**EXERCISE:**
Of the lines listed below, return exactly those that run from the line containing "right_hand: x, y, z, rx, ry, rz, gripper" through the line containing "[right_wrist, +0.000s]", both included.

══ EXERCISE INPUTS

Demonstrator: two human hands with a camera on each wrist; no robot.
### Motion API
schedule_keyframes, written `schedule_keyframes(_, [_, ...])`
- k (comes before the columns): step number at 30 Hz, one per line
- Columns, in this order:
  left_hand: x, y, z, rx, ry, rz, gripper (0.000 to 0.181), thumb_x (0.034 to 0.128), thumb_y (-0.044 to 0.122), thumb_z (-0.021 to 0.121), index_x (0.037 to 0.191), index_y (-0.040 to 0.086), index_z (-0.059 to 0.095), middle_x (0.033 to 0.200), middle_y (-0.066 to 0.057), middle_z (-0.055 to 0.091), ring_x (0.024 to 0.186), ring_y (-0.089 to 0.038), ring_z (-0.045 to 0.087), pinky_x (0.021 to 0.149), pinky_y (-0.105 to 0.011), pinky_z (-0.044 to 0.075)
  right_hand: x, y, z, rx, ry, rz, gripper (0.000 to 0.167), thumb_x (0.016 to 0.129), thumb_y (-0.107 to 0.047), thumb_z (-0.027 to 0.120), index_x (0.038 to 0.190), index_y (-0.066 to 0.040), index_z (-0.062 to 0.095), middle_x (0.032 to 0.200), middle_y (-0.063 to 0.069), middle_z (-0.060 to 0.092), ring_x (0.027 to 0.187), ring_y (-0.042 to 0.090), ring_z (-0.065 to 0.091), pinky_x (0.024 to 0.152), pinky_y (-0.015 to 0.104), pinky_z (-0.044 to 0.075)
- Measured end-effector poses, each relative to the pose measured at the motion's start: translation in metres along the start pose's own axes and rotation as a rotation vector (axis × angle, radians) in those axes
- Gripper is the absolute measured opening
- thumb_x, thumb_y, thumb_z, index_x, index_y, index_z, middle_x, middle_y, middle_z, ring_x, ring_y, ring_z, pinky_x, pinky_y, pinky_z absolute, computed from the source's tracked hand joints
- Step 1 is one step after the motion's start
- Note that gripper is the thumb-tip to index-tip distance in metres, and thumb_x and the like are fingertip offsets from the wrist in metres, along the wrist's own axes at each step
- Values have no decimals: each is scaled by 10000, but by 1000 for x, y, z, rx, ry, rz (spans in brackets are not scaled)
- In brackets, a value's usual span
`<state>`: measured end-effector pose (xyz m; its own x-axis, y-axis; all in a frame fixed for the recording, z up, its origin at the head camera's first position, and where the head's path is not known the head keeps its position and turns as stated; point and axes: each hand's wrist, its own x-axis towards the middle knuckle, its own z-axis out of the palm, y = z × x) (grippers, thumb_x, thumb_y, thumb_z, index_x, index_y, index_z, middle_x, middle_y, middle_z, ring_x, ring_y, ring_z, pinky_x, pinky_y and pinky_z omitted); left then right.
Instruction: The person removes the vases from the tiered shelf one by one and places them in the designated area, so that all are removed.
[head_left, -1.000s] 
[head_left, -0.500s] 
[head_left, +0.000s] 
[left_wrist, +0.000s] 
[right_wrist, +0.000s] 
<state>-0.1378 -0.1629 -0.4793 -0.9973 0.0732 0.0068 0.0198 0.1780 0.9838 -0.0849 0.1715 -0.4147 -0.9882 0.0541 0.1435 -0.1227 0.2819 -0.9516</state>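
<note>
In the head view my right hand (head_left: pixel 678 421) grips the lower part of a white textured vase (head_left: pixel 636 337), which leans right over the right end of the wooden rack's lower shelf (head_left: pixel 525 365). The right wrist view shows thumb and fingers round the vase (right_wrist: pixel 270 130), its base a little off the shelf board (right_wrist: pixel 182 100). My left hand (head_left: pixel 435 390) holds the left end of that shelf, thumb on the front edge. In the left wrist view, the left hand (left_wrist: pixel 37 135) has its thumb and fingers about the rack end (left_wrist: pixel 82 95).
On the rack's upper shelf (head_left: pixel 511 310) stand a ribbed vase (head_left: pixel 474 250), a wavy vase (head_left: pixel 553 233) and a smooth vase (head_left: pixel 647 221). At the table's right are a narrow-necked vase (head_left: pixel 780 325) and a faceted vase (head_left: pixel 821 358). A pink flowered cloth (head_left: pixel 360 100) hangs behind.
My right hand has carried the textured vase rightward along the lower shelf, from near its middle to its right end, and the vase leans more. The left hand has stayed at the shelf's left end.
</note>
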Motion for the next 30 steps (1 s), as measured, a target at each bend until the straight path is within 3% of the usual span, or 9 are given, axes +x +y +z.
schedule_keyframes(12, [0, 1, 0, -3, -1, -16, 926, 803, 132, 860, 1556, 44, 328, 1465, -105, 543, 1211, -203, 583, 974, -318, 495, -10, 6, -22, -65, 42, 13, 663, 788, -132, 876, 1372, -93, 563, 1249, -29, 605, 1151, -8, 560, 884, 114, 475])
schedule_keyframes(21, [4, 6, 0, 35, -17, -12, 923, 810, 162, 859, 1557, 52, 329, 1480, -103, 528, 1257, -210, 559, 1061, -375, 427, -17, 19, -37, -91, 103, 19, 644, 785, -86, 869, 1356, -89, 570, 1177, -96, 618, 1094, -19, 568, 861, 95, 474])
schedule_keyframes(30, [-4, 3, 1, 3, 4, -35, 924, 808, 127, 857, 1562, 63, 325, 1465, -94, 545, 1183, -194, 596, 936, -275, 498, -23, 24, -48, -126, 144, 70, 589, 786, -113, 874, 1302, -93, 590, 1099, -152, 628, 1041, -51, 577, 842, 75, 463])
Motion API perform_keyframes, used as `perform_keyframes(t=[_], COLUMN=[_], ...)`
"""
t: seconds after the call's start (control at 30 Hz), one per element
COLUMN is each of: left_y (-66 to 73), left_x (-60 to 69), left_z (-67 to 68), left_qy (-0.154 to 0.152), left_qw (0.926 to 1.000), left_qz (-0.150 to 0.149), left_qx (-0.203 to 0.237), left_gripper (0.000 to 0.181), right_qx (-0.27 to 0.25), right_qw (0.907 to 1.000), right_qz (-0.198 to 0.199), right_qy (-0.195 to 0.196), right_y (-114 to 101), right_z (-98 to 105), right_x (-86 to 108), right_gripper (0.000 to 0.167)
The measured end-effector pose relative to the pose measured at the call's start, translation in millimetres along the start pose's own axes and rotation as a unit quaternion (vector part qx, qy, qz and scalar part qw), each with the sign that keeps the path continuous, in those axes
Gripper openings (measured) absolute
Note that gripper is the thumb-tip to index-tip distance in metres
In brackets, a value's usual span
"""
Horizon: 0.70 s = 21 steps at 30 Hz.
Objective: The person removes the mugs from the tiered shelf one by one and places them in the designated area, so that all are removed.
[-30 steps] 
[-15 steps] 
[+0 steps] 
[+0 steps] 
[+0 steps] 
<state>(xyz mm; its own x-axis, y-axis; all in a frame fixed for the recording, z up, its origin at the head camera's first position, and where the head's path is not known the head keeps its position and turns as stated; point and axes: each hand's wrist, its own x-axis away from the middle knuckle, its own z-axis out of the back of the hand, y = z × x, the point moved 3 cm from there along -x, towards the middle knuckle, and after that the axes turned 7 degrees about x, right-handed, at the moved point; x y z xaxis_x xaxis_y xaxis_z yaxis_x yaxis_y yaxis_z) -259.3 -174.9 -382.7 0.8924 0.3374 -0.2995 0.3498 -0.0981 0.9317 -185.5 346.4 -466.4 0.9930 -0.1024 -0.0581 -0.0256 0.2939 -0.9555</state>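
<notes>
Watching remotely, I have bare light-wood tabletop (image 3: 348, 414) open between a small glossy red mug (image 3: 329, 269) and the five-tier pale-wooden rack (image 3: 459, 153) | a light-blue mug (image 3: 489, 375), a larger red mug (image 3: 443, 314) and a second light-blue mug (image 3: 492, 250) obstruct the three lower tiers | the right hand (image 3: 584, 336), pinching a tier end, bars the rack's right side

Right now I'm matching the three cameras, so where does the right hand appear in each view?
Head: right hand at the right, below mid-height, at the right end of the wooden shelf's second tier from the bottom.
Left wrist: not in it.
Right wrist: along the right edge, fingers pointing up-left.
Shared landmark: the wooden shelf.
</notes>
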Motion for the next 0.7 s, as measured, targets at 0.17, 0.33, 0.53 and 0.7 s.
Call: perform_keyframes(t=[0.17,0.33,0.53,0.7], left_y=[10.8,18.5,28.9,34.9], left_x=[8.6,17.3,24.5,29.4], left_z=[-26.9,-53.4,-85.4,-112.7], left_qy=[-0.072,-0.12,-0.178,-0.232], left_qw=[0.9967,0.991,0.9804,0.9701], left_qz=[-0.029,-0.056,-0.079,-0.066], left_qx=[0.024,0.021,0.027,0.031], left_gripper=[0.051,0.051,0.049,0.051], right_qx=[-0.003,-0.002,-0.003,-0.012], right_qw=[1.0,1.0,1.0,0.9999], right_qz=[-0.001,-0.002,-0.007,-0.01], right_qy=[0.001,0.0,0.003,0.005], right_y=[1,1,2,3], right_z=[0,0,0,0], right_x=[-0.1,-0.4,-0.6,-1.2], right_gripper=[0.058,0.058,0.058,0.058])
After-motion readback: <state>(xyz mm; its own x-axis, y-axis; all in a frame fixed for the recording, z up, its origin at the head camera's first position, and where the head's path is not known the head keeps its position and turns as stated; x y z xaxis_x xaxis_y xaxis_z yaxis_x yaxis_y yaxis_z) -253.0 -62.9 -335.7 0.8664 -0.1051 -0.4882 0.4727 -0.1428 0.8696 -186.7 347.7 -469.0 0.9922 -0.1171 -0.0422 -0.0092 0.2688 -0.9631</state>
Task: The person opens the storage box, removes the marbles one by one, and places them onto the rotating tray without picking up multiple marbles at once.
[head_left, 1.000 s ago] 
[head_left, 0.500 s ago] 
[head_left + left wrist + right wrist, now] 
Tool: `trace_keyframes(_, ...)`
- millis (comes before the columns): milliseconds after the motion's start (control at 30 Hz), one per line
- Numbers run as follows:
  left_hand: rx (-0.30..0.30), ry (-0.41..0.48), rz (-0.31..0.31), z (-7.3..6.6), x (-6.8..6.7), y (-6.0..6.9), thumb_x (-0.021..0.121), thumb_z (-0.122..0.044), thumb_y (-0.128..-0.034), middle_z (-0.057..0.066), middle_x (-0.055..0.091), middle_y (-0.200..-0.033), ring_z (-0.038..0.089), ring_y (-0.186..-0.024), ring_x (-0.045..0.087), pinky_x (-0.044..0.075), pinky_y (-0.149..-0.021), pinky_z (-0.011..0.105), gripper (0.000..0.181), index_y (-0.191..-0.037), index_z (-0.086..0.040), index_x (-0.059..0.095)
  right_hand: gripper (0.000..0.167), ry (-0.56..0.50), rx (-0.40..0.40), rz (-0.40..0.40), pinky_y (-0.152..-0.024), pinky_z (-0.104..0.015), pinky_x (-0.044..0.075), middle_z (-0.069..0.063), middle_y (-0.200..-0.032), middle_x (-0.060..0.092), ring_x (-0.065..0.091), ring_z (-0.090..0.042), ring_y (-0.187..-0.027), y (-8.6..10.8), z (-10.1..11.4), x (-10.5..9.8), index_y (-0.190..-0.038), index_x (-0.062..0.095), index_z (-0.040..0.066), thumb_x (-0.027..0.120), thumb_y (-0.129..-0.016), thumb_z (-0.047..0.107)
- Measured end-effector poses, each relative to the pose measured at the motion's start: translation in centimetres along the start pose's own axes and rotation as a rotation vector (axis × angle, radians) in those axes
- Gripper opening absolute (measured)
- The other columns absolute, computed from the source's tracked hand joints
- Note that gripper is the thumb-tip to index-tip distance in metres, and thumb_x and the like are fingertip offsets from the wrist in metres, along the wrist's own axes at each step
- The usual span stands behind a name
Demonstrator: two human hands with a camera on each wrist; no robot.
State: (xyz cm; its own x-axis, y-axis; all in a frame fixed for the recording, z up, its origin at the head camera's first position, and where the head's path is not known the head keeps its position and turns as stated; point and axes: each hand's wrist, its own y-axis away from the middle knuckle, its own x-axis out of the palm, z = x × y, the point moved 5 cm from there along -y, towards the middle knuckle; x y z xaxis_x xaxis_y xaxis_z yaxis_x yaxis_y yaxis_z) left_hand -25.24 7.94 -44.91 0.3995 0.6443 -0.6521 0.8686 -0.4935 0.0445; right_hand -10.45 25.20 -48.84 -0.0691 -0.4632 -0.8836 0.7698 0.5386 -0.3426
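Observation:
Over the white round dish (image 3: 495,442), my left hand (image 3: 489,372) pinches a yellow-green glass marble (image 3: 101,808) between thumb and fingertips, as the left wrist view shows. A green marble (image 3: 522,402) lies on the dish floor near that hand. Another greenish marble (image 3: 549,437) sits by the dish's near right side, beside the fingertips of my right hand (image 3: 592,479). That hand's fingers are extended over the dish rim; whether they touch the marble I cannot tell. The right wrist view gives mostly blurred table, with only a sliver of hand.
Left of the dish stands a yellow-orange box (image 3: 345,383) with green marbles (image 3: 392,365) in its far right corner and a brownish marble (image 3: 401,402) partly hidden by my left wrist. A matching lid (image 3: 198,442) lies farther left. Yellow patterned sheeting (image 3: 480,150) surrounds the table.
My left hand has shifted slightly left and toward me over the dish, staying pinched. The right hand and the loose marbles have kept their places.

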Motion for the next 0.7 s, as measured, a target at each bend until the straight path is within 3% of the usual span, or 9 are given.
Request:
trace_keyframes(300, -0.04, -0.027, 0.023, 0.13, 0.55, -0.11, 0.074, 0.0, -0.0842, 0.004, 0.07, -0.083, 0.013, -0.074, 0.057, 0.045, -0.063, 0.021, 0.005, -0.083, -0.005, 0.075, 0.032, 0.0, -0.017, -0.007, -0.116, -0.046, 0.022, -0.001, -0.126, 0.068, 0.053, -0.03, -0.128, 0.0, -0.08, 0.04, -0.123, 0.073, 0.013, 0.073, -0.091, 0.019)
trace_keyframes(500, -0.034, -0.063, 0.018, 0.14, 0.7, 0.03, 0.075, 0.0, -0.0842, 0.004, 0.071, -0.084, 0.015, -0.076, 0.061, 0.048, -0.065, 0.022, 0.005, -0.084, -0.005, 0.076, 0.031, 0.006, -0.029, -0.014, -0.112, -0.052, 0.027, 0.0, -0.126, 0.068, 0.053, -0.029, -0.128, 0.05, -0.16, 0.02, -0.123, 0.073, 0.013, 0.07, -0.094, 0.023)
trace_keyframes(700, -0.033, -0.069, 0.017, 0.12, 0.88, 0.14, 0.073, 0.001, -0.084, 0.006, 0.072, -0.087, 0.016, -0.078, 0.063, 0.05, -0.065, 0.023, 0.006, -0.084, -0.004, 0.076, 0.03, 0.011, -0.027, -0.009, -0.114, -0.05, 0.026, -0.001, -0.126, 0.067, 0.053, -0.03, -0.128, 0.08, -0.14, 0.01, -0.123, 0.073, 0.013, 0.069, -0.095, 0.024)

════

**RESPONSE TO THE TASK:**
  right_hand: x, y, z, rx, ry, rz, gripper (0.000 to 0.167), thumb_x (0.016 to 0.129), thumb_y (-0.107 to 0.047), thumb_z (-0.027 to 0.120), index_x (0.038 to 0.190), index_y (-0.066 to 0.040), index_z (-0.062 to 0.095), middle_x (0.032 to 0.200), middle_y (-0.063 to 0.069), middle_z (-0.060 to 0.092), ring_x (0.027 to 0.187), ring_y (-0.042 to 0.090), ring_z (-0.065 to 0.091), pinky_x (0.024 to 0.152), pinky_y (-0.015 to 0.104), pinky_z (-0.044 to 0.075)
- Measured end-effector poses, each relative to the pose measured at the motion's start: translation in metres along the start pose's own axes and rotation as a rotation vector (axis × angle, radians) in those axes
- Gripper is the absolute measured opening
- thumb_x, thumb_y, thumb_z, index_x, index_y, index_z, middle_x, middle_y, middle_z, ring_x, ring_y, ring_z, pinky_x, pinky_y, pinky_z absolute, computed from the source's tracked hand joints
- Step 1 is one step after the motion's start
- Note that gripper is the thumb-tip to index-tip distance in metres, and thumb_x and the like are fingertip offsets from the wrist in metres, along the wrist's own axes at each step
- Values have no decimals: each is scaled by 10000, but by 1000 for x, y, z, rx, ry, rz (spans in brackets are not scaled)
- In brackets, a value's usual span
`<state>`: measured end-effector pose (xyz m; its own x-axis, y-axis; all in a frame fixed for the recording, z up, its origin at the head camera's first position, and where the head's path is not known the head keeps its position and turns as stated; point and axes: each hand's wrist, its own x-axis towards the middle knuckle, its own z-axis out of the palm, y = z × x) (grippers, thumb_x, thumb_y, thumb_z, index_x, index_y, index_z, middle_x, middle_y, middle_z, ring_x, ring_y, ring_z, pinky_x, pinky_y and pinky_z omitted); left then right.
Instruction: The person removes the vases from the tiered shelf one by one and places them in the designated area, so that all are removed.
[head_left, -1.000s] 
[head_left, -0.500s] 
[head_left, +0.000s] 
[left_wrist, +0.000s] 
[right_wrist, +0.000s] 

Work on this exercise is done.